According to EPB data, about 83% of the total export earnings come from the RMG products. Owners of RMG factories say about 80-90% workers in all of the export-oriented industries in the country are RMG workers. 

‘We need to think about the other workers’

Applauding the government’s initiative to support the export-oriented industries, Dr Ahsan H Mansur, executive director of non-governmental research body the Policy Research Institute (PRI), reminded that workers in other sectors deserve the same support. 

“Those who were working in the tourism sector, in hotels and restaurants, have become unemployed. So have those who work in public bus services,” he told Bangla Tribune. 

He further commented that the RMG workers received the stimulus because they are organized, and the others didn’t because they are not. 

“But the government must take care of everyone,” he added. 

“There are a lot more workers in other sectors than the RMG sector. They must be taken into account. Those who live in the villages and have the VGF cards, even they will have some support: they will be able to buy rice at Tk10 per kg, and receive other relief items. But the workers who are involved in the informal sector will be hit hard,” Dr Mansur said. 

“A much bigger fund – bigger than the Tk5,000-crore stimulus package for the export-oriented industries – needs to be mobilized for the other sectors. If necessary, the government should borrow money from the World Bank and the International Monetary Fund (IMF) for this,” he stressed. 

Former BGMEA president Abdul Salam Murshedy said 80-90% of the Tk5,000 crore stimulus package would be spent after the RMG workers. 

“But there should be a bigger stimulus package for workers in other sectors,” he told Bangla Tribune. 

“There should be a mechanism to take care of each and every worker in the coming days,” he said. “An initiative must be taken so that workers in all industries and sectors can rest easy till Eid-ul-Azha, or July.”

For that, a fund of Tk10,000 crore can be mobilized by taking loans from the World Bank and the IMF, he added. 

Dr Mansur said of the total labour force in Bangladesh, around 90% are involved in informal jobs. 

“Around 2-2.5 million people work in hotels and restaurants. At least 35-40 million people work in more than 100 sectors, including aviation, tourism, and transport services,” he added. 

The government can collect information on these workers, he commented. 

“The global economy is taking a blow due to the coronavirus pandemic, and Bangladesh will feel the impact, too, in one-and-a-half to two months,” Dr Mansur said. 

‘Everyone will be taken care of’

According to the latest survey of Bangladesh Bureau of Statistics, more than 60 million people make up the country’s labour force, working in more than 100 sectors. 

Among them, around 4.5 million work in the RMG sector. 

However, sources in the export sector say around 20 million people work in the export-oriented industries.  

This correspondent found that, among 102 formal industries, 62 don’t have official minimum wage system.

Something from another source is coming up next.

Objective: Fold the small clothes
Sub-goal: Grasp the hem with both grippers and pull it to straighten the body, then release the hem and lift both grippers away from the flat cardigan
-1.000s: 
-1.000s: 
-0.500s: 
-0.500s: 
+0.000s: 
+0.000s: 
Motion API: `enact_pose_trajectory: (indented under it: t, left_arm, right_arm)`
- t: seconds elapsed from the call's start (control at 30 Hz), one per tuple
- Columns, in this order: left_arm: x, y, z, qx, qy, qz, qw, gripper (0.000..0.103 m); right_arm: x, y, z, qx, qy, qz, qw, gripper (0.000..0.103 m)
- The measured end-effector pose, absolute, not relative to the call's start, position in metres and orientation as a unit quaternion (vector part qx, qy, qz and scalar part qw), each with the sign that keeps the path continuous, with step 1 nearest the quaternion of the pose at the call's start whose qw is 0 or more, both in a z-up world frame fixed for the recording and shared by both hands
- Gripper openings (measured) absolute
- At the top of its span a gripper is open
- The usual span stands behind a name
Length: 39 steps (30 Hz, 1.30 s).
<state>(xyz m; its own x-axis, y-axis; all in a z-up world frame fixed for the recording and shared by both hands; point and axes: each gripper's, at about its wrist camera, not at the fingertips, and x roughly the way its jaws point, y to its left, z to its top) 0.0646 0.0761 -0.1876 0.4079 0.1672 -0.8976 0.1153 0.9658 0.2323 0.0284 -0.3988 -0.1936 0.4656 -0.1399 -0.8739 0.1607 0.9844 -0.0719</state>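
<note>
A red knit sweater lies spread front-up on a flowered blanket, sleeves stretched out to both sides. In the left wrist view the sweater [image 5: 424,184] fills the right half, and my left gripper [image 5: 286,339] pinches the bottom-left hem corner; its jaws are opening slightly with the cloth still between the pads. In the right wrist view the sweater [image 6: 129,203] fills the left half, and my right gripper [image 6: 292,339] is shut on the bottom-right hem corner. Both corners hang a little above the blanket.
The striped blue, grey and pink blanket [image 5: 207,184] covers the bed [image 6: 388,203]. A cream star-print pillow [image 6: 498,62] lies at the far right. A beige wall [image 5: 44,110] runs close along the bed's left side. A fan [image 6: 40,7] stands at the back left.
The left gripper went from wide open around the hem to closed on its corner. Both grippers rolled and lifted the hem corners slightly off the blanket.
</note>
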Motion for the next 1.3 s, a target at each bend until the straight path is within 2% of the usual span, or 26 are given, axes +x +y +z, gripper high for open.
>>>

Those that do, don’t follow the wage board properly. 

Wages and workers’ rights in the informal sectors are always neglected. 

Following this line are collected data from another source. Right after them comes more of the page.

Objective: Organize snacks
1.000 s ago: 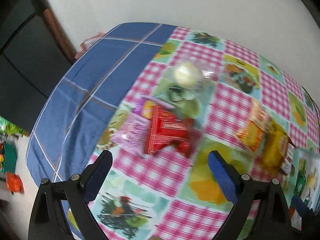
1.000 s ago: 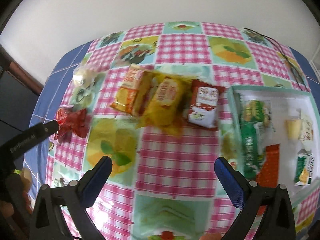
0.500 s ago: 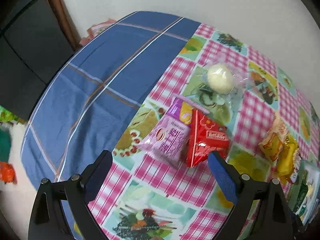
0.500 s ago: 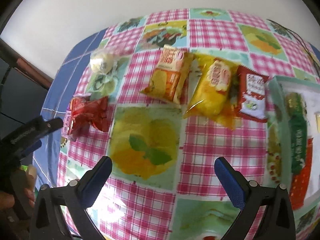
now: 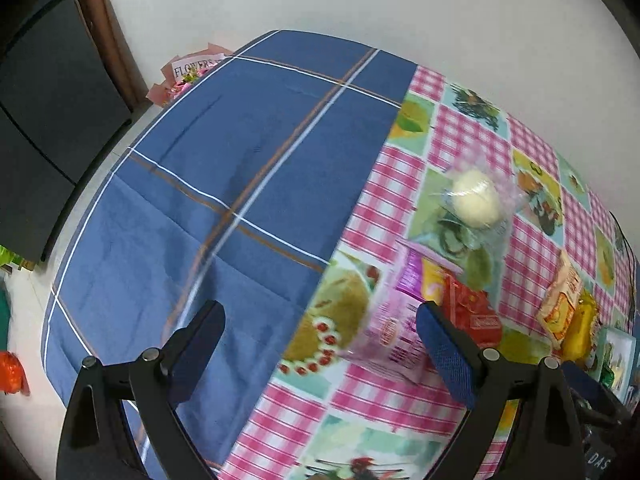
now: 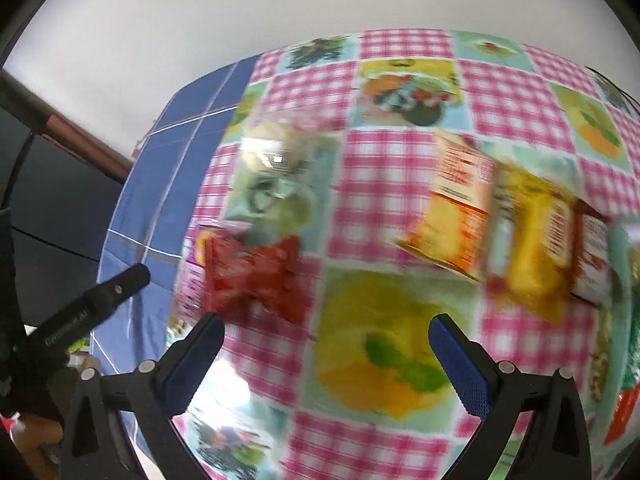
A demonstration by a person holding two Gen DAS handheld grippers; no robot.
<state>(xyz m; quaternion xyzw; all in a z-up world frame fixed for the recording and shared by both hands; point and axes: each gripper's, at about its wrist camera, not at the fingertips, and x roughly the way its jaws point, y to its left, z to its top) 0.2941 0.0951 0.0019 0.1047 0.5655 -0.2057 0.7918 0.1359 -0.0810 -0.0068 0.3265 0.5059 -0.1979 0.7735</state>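
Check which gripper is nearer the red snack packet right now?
Left. The left gripper has its right finger just in front of the red snack packet. The right gripper sits a little further back, the packet ahead-left of its open jaws.

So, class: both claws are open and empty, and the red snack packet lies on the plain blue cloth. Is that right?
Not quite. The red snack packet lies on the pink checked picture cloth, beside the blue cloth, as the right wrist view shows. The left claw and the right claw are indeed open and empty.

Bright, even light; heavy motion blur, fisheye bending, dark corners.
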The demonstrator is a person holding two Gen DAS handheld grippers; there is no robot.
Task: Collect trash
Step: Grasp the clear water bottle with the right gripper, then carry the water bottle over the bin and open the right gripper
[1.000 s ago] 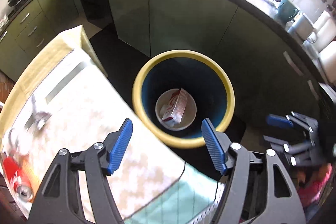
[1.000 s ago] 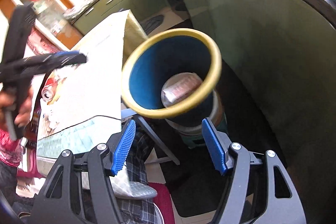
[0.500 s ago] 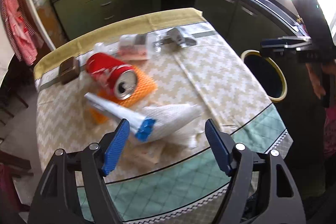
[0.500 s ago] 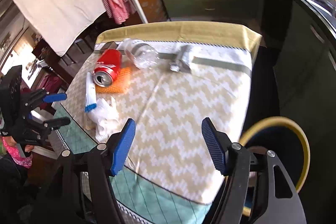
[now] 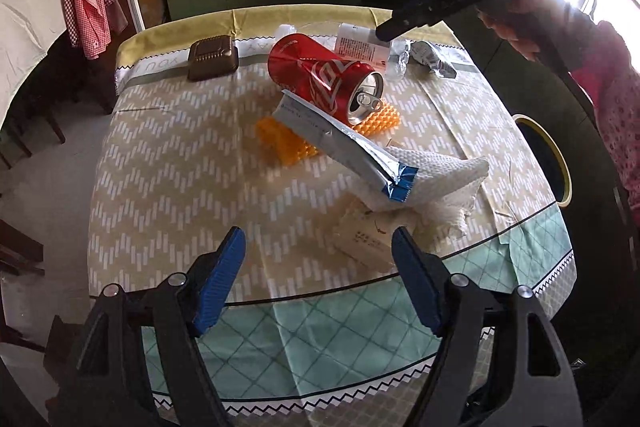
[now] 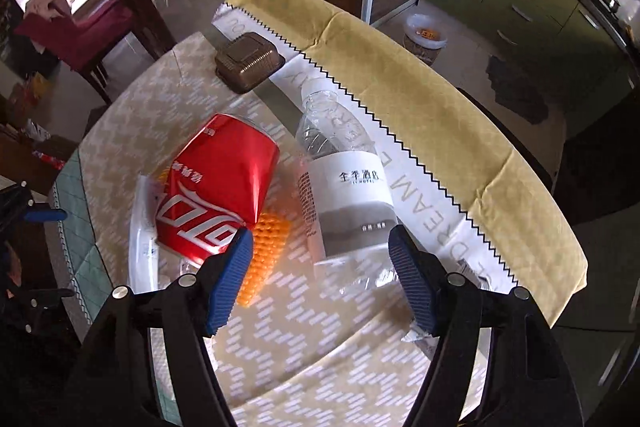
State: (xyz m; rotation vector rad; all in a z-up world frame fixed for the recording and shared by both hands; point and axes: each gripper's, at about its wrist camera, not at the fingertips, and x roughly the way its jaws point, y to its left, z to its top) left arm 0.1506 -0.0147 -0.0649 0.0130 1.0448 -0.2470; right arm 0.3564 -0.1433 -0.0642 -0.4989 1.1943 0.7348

When asked about supporting workers in non-export-oriented industries, Planning Minister MA Mannan said: “The bigger fund we have, the better. But we will also have to see if we can afford it. 

He said it’s easier to work with RMG workers as they are organized and enlisted. “But the government will also make sure that workers in other industries aren’t deprived of support.” 

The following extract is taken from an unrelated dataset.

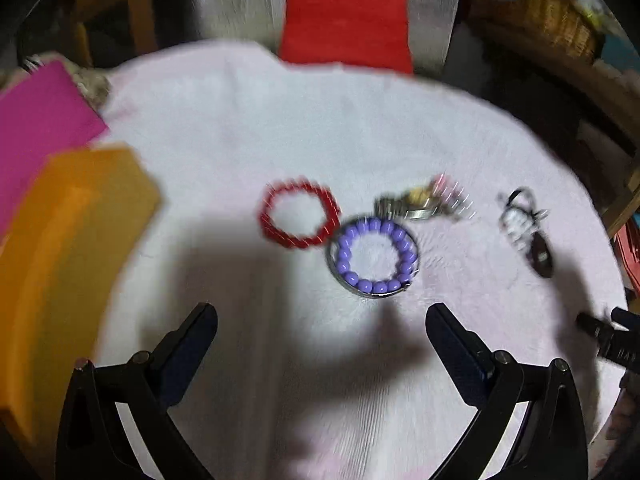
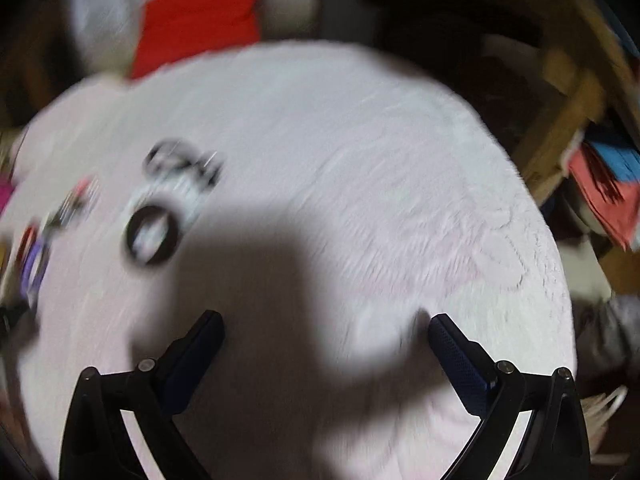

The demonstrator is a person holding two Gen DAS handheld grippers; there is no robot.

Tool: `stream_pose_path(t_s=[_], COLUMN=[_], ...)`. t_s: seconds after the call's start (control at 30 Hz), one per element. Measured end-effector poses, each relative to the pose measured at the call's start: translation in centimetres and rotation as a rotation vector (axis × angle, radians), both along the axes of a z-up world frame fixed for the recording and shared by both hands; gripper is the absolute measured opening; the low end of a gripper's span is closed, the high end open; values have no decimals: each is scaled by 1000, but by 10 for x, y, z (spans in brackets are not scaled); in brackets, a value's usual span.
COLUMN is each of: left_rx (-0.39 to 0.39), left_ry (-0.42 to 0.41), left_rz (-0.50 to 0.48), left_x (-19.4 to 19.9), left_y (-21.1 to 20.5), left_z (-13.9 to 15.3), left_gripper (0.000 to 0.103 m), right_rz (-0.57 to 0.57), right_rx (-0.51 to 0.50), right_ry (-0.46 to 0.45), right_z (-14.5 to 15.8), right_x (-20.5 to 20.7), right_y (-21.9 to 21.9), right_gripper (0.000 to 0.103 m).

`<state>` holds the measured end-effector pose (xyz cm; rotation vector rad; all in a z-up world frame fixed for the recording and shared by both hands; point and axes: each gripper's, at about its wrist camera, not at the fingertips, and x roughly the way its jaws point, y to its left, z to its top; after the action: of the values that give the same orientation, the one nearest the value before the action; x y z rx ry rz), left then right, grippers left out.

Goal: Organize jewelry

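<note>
On a round pale pink fluffy mat [image 1: 248,128] lie a red bead bracelet [image 1: 298,213], a purple bead bracelet [image 1: 374,256] inside a metal bangle, a blurred gold and silver cluster [image 1: 424,200], and a black and white piece with a dark ring [image 1: 524,228]. My left gripper [image 1: 320,320] is open, just short of the purple bracelet, holding nothing. In the right wrist view the dark ring [image 2: 152,236] and black and white piece [image 2: 182,172] lie far left. My right gripper [image 2: 326,326] is open over bare mat [image 2: 380,160].
An orange box [image 1: 68,248] and a pink box [image 1: 40,120] stand at the mat's left edge. A red box [image 1: 346,26] sits behind the mat. A wicker basket [image 1: 548,16] is at the far right. The other gripper's tip [image 1: 604,332] shows at the right.
</note>
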<state>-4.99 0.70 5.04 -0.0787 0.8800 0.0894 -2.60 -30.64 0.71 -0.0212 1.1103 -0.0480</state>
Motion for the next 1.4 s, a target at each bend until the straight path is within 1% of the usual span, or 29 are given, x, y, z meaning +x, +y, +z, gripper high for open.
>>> stream_pose_path(t_s=[0.03,0.13,0.17,0.2,0.27,0.3,0.37,0.43,0.47,0.53,0.63,0.83,1.17,1.4], left_rx=[40,131,158,185,192,192,217,247,246,213,194,214,227,240], left_ry=[-41,-169,-211,-255,-310,-328,-368,-401,-407,-391,-401,-439,-439,-432], left_rz=[-6,-20,-23,-23,-32,-33,-20,-10,-14,-35,-12,16,41,39], left_x=[-17,-59,-73,-89,-121,-128,-151,-174,-184,-192,-207,-233,-236,-236], left_y=[-2,-8,-8,-8,-8,-6,-3,1,2,3,7,12,16,11], left_z=[19,62,76,95,120,130,147,157,164,169,174,183,182,180], left_gripper=[103,103,103,103,103,103,103,103,103,103,103,103,103,103], right_rz=[21,35,41,47,58,63,67,75,79,88,93,108,107,97], right_rx=[-11,3,11,21,39,47,60,74,75,65,60,92,83,86], right_ry=[-9,-126,-152,-196,-261,-282,-333,-369,-391,-420,-459,-487,-489,-493], right_z=[11,50,60,77,104,115,138,153,161,175,189,204,201,200], right_x=[-14,-59,-71,-91,-116,-125,-151,-167,-178,-191,-212,-235,-233,-233], right_y=[4,13,17,22,34,41,52,64,70,80,94,107,121,121], right_gripper=[103,103,103,103,103,103,103,103,103,103,103,103,103,103])
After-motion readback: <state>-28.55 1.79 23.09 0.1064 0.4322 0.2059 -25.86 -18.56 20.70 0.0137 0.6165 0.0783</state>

The workers who are not organized, if they return to their village homes, they will receive support through their upazila parishad chairpersons, the planning minister said. 

“Not a single worker will have to suffer hunger,” he said. “The plans will become clear in 10-12 days.” 

Dr Khondaker Golam Moazzem, researcher at Dhaka-based think tank Centre for Policy Dialogue (CPD), said: “A fund for small and medium entrepreneurs is urgent. Wages of workers in the small and medium enterprises must be taken into consideration.”

Of the total labour force in the country, around 24 million work in agriculture, Dr Moazzem said. 

“The agriculture sector won’t face any problem. But the workers in other industries and sectors will need the government’s assistance,” he added.